WHAT TO WORK ON: Each record below needs to be written out exactly as it appears.

DATA:
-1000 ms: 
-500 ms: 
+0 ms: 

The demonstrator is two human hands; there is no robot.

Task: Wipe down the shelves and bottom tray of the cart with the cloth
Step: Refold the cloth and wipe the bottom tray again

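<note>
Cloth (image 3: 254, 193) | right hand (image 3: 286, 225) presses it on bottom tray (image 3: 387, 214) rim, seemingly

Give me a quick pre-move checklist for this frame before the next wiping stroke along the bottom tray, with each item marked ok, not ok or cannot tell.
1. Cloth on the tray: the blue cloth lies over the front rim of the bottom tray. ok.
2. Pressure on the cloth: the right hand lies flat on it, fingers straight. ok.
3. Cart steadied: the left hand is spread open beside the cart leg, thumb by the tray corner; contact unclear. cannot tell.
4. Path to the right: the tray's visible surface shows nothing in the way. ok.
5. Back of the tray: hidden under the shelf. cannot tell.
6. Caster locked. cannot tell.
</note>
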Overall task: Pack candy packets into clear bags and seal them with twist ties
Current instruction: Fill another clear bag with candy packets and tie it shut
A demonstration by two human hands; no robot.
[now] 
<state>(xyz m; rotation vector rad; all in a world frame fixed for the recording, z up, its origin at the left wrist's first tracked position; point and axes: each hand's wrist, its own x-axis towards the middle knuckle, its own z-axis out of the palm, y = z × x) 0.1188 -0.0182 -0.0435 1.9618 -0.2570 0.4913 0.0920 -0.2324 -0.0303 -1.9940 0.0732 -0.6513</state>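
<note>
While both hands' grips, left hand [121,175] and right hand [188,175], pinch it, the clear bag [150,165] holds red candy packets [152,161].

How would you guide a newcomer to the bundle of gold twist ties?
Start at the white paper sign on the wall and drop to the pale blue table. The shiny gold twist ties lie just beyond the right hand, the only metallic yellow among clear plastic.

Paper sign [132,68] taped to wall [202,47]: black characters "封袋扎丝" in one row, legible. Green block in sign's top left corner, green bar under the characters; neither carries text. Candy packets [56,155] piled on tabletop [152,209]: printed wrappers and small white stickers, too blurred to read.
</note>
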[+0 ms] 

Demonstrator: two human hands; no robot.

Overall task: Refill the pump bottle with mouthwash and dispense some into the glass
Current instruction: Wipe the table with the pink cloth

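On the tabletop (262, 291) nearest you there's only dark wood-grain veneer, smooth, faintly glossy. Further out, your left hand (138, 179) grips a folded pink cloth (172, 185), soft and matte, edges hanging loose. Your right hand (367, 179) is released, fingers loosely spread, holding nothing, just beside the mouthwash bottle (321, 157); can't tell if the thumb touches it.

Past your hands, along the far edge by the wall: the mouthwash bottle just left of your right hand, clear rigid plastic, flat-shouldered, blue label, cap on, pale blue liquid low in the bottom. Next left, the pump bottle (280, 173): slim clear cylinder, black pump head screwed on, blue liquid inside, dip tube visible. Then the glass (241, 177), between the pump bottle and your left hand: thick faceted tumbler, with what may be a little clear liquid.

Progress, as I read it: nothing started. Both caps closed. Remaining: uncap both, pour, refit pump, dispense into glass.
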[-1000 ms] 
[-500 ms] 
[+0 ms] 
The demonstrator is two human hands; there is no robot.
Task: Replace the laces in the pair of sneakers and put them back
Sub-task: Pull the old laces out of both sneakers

WRITTEN SOLUTION:
-1000 ms: 
-500 ms: 
+0 ms: 

The demonstrator is two human hands; there is no robot.

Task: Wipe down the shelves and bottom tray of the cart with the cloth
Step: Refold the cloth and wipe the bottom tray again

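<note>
Cloth (image 3: 254, 193) | right hand (image 3: 286, 225) presses it on bottom tray (image 3: 387, 214) rim, seemingly

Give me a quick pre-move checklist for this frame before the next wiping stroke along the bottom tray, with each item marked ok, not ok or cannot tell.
1. Cloth on the tray: the blue cloth lies over the front rim of the bottom tray. ok.
2. Pressure on the cloth: the right hand lies flat on it, fingers straight. ok.
3. Cart steadied: the left hand is spread open beside the cart leg, thumb by the tray corner; contact unclear. cannot tell.
4. Path to the right: the tray's visible surface shows nothing in the way. ok.
5. Back of the tray: hidden under the shelf. cannot tell.
6. Caster locked. cannot tell.
</note>
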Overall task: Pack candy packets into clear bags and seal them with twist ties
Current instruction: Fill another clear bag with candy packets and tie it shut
A demonstration by two human hands; no robot.
[now] 
<state>(xyz m; rotation vector rad; all in a world frame fixed for the recording, z up, its origin at the left wrist's first tracked position; point and axes: each hand's wrist, its own x-axis towards the middle knuckle, its own z-axis out of the palm, y = z × x) 0.1188 -0.0182 -0.0435 1.9618 -0.2570 0.4913 0.0920 -0.2324 -0.0303 -1.9940 0.0732 -0.6513</state>
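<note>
While both hands' grips, left hand [121,175] and right hand [188,175], pinch it, the clear bag [150,165] holds red candy packets [152,161].

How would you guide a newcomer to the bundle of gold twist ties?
Start at the white paper sign on the wall and drop to the pale blue table. The shiny gold twist ties lie just beyond the right hand, the only metallic yellow among clear plastic.

Paper sign [132,68] taped to wall [202,47]: black characters "封袋扎丝" in one row, legible. Green block in sign's top left corner, green bar under the characters; neither carries text. Candy packets [56,155] piled on tabletop [152,209]: printed wrappers and small white stickers, too blurred to read.
</note>
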[+0 ms] 

Demonstrator: two human hands; no robot.

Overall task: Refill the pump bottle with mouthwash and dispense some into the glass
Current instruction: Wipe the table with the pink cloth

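On the tabletop (262, 291) nearest you there's only dark wood-grain veneer, smooth, faintly glossy. Further out, your left hand (138, 179) grips a folded pink cloth (172, 185), soft and matte, edges hanging loose. Your right hand (367, 179) is released, fingers loosely spread, holding nothing, just beside the mouthwash bottle (321, 157); can't tell if the thumb touches it.

Past your hands, along the far edge by the wall: the mouthwash bottle just left of your right hand, clear rigid plastic, flat-shouldered, blue label, cap on, pale blue liquid low in the bottom. Next left, the pump bottle (280, 173): slim clear cylinder, black pump head screwed on, blue liquid inside, dip tube visible. Then the glass (241, 177), between the pump bottle and your left hand: thick faceted tumbler, with what may be a little clear liquid.

Progress, as I read it: nothing started. Both caps closed. Remaining: uncap both, pour, refit pump, dispense into glass.
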[-1000 ms] 
[-500 ms] 
[+0 ms] 
The demonstrator is two human hands; there is no robot.
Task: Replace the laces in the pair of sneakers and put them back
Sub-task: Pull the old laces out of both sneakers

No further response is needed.